DATASET EXTRACT:
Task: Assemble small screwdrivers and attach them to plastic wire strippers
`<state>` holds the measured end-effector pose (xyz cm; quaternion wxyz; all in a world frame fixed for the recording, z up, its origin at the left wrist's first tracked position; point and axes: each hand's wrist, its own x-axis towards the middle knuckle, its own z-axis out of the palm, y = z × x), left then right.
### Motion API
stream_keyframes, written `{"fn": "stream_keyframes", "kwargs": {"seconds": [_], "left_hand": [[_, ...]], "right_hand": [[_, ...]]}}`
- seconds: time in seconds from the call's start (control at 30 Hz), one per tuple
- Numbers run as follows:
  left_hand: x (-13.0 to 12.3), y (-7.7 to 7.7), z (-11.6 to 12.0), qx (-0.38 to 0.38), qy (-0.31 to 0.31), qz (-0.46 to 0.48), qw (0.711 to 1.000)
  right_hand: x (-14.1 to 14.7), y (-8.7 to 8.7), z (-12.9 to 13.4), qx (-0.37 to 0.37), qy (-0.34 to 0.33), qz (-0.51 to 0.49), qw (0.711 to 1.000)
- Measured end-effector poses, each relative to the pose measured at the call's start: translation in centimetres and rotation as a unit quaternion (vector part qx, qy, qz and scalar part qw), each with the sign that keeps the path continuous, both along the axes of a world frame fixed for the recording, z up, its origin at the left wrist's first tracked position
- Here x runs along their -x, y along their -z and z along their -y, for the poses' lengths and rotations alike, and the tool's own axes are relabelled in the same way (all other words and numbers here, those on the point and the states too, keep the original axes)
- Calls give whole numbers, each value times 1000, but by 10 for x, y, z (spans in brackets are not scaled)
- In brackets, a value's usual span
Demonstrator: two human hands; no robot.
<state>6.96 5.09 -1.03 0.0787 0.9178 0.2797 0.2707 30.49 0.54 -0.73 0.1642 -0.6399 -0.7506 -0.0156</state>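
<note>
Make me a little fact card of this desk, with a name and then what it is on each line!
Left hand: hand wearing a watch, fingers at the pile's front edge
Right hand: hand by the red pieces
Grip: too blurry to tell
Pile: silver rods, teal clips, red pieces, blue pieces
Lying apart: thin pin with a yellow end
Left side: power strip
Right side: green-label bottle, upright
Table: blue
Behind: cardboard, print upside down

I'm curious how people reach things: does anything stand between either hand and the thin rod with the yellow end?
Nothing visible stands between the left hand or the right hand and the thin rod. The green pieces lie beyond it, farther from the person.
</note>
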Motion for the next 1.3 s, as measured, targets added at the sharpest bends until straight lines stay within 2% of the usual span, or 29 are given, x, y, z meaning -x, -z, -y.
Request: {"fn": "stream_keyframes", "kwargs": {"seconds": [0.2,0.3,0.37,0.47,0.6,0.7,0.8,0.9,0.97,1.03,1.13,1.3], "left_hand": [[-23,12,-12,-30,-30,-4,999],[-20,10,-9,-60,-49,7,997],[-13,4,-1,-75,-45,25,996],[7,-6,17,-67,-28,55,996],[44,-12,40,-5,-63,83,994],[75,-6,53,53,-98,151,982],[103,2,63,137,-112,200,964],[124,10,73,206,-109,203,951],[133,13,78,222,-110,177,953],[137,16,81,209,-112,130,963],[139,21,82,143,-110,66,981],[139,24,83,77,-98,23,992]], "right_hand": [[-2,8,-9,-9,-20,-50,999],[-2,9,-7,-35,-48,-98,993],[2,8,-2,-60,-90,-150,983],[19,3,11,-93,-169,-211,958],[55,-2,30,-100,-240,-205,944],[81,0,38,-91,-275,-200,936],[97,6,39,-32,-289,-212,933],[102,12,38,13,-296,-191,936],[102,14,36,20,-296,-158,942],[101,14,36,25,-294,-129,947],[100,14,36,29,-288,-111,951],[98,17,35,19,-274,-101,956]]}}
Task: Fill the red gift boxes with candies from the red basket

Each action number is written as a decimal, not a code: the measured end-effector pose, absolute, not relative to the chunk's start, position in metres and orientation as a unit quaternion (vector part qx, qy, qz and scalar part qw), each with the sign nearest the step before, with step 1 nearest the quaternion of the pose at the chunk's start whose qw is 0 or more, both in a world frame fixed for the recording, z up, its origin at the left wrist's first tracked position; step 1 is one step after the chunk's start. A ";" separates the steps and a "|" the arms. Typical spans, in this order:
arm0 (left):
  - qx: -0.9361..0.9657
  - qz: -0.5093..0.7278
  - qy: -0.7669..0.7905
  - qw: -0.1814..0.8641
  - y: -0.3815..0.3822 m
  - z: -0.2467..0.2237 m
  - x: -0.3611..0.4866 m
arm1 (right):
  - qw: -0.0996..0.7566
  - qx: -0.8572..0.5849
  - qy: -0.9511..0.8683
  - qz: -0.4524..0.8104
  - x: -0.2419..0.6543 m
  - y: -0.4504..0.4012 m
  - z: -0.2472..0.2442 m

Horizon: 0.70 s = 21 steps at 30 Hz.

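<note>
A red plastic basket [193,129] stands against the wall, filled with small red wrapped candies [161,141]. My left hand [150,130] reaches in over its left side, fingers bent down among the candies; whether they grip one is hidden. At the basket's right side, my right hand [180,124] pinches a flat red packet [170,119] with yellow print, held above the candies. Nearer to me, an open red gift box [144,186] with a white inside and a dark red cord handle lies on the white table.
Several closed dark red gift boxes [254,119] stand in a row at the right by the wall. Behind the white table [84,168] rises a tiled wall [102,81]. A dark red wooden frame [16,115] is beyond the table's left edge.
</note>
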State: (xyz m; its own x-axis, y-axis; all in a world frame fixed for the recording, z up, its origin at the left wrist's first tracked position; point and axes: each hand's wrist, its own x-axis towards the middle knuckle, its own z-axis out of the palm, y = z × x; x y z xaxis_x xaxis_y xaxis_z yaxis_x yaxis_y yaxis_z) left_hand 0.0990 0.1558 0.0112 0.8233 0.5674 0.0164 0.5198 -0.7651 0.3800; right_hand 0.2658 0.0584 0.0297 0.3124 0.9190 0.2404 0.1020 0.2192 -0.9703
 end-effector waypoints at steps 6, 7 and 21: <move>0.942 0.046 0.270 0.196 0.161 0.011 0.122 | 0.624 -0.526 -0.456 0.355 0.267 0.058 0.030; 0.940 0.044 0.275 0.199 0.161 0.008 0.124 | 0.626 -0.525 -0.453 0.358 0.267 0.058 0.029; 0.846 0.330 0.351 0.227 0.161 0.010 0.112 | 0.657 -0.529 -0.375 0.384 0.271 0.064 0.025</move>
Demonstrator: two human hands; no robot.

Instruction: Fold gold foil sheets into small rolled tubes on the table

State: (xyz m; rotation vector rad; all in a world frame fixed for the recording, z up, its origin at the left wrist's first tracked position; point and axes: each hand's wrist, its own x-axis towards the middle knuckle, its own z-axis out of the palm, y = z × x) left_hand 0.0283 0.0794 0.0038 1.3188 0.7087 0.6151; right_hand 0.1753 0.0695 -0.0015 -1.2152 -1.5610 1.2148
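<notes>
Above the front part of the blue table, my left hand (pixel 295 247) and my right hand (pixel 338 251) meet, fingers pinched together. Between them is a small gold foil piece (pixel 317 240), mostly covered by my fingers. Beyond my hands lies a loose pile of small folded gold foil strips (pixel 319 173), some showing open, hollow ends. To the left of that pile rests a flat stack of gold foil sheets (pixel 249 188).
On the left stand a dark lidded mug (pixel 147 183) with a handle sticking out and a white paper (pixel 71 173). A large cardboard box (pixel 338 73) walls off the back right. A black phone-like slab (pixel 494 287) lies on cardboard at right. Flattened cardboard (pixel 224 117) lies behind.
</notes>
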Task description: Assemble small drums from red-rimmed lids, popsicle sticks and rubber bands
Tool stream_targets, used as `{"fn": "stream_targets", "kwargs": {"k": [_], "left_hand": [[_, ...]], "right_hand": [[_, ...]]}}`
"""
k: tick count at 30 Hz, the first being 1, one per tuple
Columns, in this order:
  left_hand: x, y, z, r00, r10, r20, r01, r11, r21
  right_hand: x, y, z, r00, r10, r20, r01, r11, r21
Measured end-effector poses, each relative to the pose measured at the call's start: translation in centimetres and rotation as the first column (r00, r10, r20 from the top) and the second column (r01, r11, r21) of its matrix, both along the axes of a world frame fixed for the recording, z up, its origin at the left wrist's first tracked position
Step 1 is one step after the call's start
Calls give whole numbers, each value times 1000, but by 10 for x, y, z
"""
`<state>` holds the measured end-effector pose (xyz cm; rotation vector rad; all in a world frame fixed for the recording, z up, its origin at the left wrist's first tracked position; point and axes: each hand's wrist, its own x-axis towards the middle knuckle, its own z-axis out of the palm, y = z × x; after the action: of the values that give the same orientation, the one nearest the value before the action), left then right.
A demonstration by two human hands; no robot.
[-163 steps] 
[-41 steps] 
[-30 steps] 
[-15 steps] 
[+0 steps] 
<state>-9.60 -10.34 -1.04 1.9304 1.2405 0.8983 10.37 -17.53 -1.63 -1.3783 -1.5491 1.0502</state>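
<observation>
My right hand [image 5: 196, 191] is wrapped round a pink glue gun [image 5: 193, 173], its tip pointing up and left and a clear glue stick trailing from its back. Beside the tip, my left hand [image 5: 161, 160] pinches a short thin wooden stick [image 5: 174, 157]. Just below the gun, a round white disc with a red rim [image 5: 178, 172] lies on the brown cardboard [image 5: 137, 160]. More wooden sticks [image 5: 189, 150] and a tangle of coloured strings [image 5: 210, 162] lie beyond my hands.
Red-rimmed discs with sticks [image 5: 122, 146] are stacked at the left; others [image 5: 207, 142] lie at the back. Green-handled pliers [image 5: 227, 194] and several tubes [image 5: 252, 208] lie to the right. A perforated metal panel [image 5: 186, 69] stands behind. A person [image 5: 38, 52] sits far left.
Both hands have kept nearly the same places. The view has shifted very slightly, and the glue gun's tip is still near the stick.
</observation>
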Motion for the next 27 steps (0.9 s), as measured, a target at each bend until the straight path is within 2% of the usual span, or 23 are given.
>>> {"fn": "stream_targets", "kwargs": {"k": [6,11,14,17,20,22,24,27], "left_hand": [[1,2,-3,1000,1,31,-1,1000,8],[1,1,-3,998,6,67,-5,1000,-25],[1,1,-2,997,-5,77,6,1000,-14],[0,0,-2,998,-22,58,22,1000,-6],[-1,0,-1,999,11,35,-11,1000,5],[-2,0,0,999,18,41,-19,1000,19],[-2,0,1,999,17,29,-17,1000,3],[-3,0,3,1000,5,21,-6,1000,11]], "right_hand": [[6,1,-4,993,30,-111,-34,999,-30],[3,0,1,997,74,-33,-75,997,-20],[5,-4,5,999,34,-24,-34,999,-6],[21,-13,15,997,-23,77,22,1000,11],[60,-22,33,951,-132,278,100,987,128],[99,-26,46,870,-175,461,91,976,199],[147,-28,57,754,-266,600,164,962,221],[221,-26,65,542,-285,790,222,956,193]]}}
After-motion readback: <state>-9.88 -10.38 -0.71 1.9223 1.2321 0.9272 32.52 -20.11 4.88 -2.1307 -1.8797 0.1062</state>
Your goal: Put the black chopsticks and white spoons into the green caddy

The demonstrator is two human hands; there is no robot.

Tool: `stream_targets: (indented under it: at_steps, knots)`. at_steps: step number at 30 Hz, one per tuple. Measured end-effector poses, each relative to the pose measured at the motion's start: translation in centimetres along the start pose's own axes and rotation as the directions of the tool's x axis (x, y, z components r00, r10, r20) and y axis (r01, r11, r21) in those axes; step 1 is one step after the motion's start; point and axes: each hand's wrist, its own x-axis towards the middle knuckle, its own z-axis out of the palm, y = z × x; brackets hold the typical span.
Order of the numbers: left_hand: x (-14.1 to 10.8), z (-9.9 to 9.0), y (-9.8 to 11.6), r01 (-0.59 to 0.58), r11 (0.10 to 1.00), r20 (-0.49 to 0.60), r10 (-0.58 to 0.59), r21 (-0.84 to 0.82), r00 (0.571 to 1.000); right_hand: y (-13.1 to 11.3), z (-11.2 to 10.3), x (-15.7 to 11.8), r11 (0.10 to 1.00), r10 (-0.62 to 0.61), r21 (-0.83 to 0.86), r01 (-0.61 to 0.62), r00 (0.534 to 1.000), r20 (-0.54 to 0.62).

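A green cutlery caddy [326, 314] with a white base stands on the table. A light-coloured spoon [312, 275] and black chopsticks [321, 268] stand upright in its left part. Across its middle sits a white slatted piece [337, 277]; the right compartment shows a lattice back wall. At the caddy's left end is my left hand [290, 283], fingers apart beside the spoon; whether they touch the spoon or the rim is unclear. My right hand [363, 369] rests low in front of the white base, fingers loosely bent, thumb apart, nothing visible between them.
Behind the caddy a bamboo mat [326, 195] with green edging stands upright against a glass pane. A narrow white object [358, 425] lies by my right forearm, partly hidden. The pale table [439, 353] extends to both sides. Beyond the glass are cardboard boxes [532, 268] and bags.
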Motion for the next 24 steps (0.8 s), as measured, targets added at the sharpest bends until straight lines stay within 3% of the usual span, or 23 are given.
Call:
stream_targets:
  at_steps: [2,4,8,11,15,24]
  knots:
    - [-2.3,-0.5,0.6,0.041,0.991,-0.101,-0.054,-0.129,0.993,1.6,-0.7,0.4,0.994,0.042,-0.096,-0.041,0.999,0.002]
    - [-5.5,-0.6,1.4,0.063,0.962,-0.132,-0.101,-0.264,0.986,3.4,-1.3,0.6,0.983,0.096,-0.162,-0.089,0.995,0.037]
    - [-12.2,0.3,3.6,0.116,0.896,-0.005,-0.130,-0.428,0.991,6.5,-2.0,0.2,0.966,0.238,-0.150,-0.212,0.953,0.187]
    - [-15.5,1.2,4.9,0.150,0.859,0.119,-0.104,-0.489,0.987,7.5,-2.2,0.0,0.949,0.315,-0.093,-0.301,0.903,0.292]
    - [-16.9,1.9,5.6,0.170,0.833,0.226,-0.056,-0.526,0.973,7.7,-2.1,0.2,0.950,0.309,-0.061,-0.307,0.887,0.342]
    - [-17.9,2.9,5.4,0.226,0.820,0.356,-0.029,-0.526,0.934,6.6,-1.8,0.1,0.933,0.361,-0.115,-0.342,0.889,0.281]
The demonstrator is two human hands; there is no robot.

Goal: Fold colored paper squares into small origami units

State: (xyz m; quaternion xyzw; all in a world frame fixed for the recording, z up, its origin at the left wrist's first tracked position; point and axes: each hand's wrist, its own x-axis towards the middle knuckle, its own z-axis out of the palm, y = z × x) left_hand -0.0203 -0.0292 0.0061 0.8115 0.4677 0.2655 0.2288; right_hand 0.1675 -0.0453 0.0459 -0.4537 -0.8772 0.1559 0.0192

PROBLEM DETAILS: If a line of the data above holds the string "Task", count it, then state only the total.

EXERCISE ANSWER: 3